In 2023, the US Census Bureau estimated that the median household income in 2023 was $114,500, and the per capita income was $89,706. About 6.5% of families and 8.2% of the population were below the poverty line.

===2010===
The 2010 United States census reported that Green Valley had a population of 1,625. The population density was 195.6 PD/sqmi. The racial makeup of the CDP was 1,412 (86.9%) White, 41 (2.5%) African American, 6 (0.4%) Native American, 82 (5.0%) Asian, 9 (0.6%) Pacific Islander, 20 (1.2%) from other races, and 55 (3.4%) from two or more races. Hispanic or Latino of any race were 121 persons (7.4%).

The Census reported that 100% of the population lived in households.

There were 678 households, out of which 130 (19.2%) had children under the age of 18 living in them, 484 (71.4%) were opposite-sex married couples living together, 37 (5.5%) had a female householder with no husband present, 19 (2.8%) had a male householder with no wife present. There were 17 (2.5%) unmarried opposite-sex partnerships, and 6 (0.9%) same-sex married couples or partnerships. 108 households (15.9%) were made up of individuals, and 61 (9.0%) had someone living alone who was 65 years of age or older. The average household size was 2.40. There were 540 families (79.6% of all households); the average family size was 2.65.

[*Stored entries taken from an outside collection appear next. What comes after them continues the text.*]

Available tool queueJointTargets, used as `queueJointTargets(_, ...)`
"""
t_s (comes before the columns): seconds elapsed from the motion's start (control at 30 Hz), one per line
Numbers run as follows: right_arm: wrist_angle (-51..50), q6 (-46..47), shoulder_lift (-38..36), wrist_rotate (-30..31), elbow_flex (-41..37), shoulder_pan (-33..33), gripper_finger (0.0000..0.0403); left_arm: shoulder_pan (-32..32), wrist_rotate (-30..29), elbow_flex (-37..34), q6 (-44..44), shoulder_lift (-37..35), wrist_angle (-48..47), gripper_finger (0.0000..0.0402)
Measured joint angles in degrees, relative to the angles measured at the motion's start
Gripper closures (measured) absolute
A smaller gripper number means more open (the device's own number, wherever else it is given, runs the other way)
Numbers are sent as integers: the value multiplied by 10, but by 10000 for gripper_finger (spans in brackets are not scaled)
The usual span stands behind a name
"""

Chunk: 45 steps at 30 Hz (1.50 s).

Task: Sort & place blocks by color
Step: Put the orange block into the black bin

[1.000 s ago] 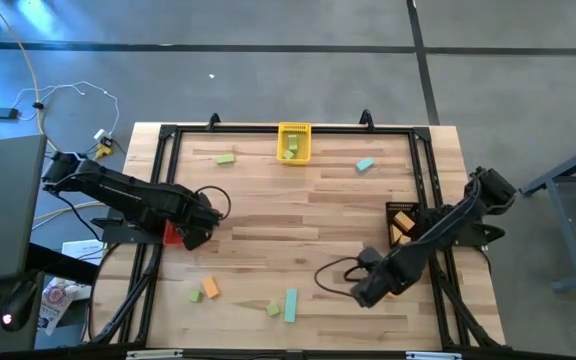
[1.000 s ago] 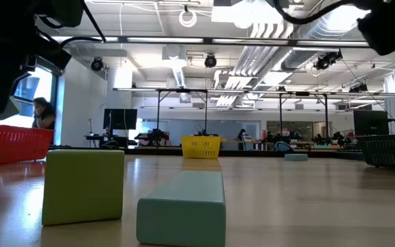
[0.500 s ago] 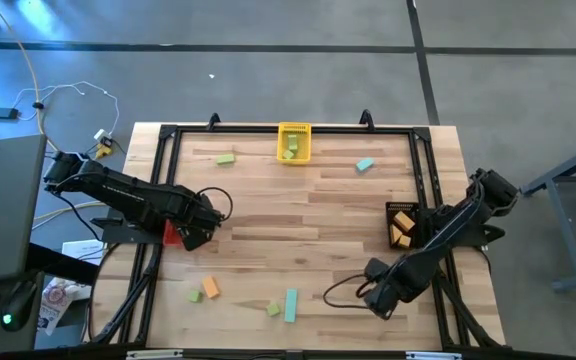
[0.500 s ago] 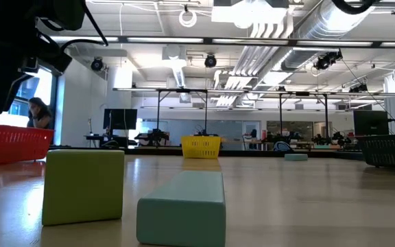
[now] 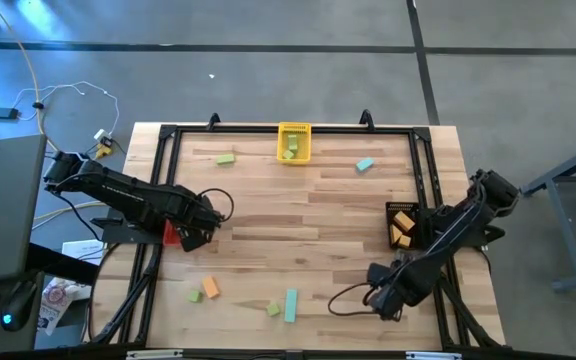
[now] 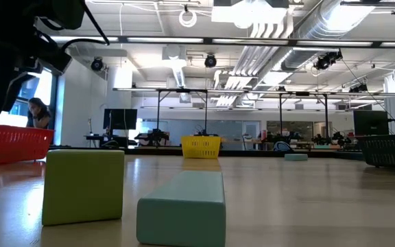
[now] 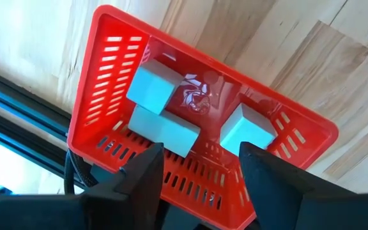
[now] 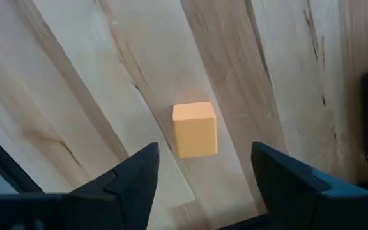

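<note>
The left gripper (image 7: pixel 200 167) has just spread open, empty, over the red bin (image 7: pixel 107 76) holding three teal blocks (image 7: pixel 246 130), while the open right gripper (image 8: pixel 203 172) has swung lower-right above an orange cube (image 8: pixel 194 129).

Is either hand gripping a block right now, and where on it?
Neither. The left hand is open over the red bin, with three teal blocks inside. The right hand is open above an orange cube.
</note>
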Motion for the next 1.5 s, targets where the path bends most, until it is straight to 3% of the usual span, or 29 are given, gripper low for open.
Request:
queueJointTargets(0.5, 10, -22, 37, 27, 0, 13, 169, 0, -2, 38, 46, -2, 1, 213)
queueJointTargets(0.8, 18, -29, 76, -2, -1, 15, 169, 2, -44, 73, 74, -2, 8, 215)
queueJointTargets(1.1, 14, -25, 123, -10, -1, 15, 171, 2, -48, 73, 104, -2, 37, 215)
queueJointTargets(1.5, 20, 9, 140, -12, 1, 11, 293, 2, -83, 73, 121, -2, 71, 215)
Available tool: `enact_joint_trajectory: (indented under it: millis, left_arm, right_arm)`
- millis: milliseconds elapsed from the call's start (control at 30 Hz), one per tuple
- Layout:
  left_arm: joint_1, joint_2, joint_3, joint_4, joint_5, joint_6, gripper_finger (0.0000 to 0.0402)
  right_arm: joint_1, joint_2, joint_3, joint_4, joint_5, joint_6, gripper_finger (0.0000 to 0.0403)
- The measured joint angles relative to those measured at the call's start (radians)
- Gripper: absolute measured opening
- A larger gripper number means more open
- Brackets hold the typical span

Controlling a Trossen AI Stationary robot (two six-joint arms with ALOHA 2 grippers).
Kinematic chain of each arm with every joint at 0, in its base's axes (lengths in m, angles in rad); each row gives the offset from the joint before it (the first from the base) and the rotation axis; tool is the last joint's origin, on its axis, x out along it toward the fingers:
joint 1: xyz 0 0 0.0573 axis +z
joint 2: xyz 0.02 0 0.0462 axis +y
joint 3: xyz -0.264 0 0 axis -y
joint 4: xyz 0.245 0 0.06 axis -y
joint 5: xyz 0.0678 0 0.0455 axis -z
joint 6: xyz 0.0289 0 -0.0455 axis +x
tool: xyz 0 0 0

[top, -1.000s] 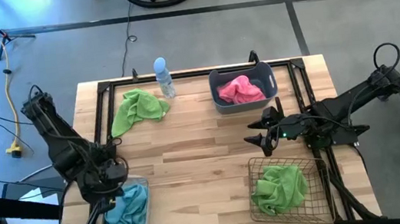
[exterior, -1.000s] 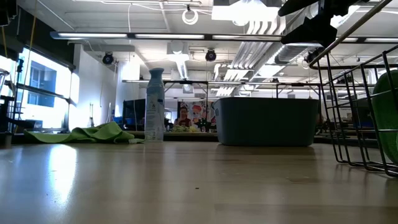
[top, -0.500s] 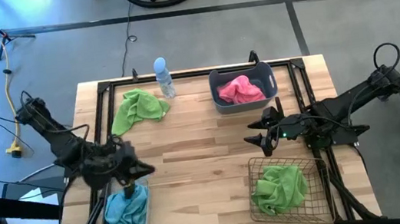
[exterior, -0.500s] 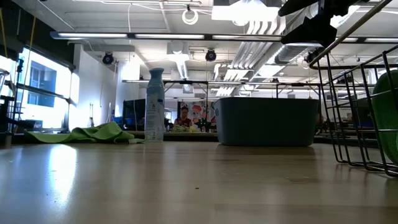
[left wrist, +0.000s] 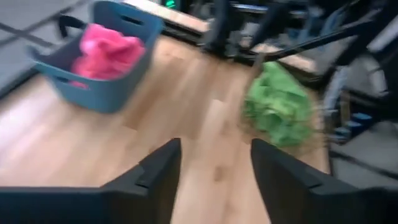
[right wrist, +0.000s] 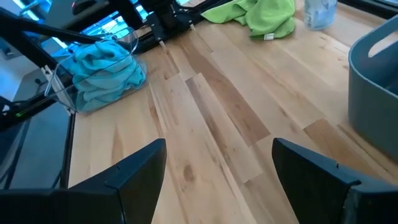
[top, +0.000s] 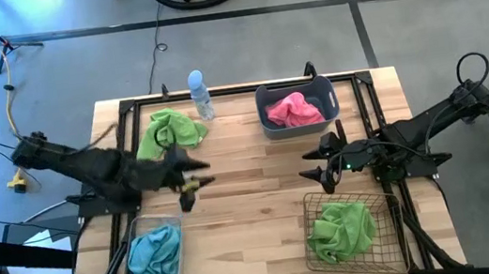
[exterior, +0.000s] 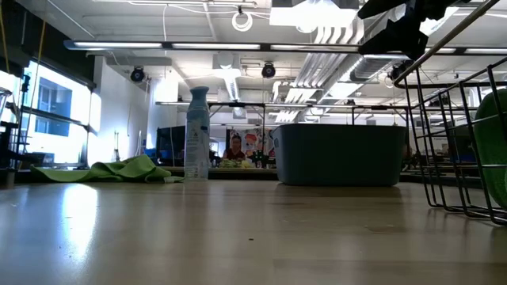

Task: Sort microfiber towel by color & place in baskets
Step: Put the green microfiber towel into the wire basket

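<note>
Left hand, fingers parted and empty, hangs near the loose lime-green fuzzy towel at the surface's far-left corner. Next: grasp it for the dark wire-mesh basket. Right hand waits wide open, empty.

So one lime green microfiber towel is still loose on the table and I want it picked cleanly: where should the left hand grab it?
Grip the raised, bunched folds in the middle of the lime green microfiber towel, coming straight down from above. It lies spread and crumpled on the wooden table, so flat edges give little to pinch. The clear bottle with a blue top stands close by, so keep toward the towel's near side.
</note>
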Motion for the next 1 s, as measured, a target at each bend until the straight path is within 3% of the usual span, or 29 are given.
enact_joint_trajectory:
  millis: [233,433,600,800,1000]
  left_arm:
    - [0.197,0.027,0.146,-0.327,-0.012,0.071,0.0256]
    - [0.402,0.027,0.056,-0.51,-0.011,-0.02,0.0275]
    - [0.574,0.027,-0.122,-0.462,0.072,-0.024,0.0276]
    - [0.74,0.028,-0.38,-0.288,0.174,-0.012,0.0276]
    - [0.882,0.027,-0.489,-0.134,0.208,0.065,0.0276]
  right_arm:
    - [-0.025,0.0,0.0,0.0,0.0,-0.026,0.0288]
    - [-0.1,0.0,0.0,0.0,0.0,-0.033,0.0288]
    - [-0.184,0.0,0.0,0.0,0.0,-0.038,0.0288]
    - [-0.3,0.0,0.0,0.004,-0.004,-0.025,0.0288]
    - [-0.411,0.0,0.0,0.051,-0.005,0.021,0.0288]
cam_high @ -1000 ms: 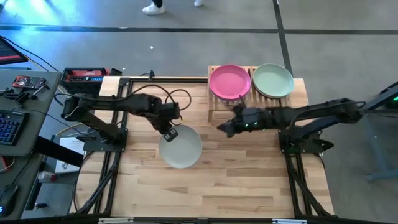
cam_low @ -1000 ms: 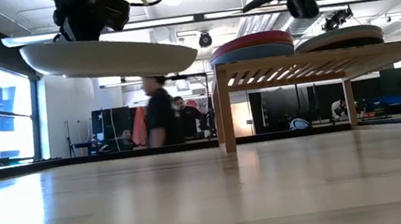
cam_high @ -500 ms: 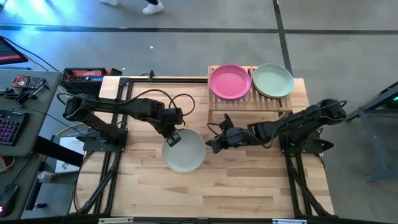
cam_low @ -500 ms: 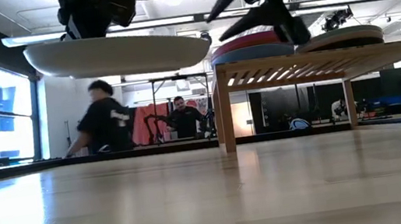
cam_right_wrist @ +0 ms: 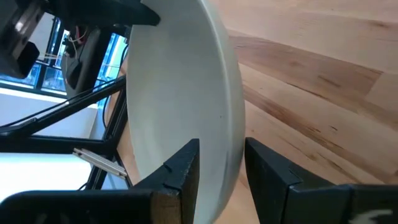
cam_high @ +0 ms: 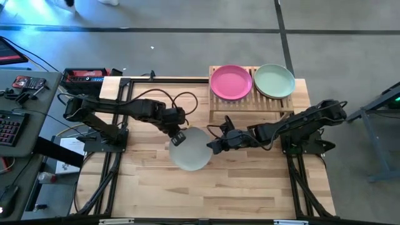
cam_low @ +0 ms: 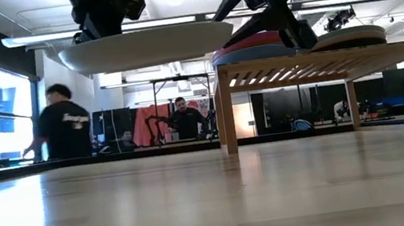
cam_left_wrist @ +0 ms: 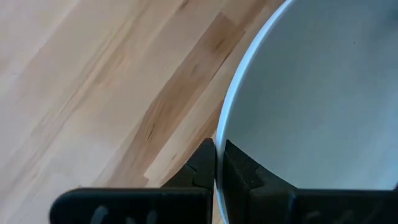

The population was spread out, with 215 people (13.2%) under the age of 18, 96 people (5.9%) aged 18 to 24, 210 people (12.9%) aged 25 to 44, 633 people (39.0%) aged 45 to 64, and 471 people (29.0%) who were 65 years of age or older. The median age was 55.5 years. For every 100 females, there were 102.4 males. For every 100 females age 18 and over, there were 98.3 males.

There were 724 housing units at an average density of 87.1 /mi2, of which 91.4% were owner-occupied and 8.6% were occupied by renters. The homeowner vacancy rate was 2.2%; the rental vacancy rate was 9.4%. 91.7% of the population lived in owner-occupied housing units and 8.3% lived in rental housing units.

==Education==
The CDP is served by Fairfield-Suisun Unified School District.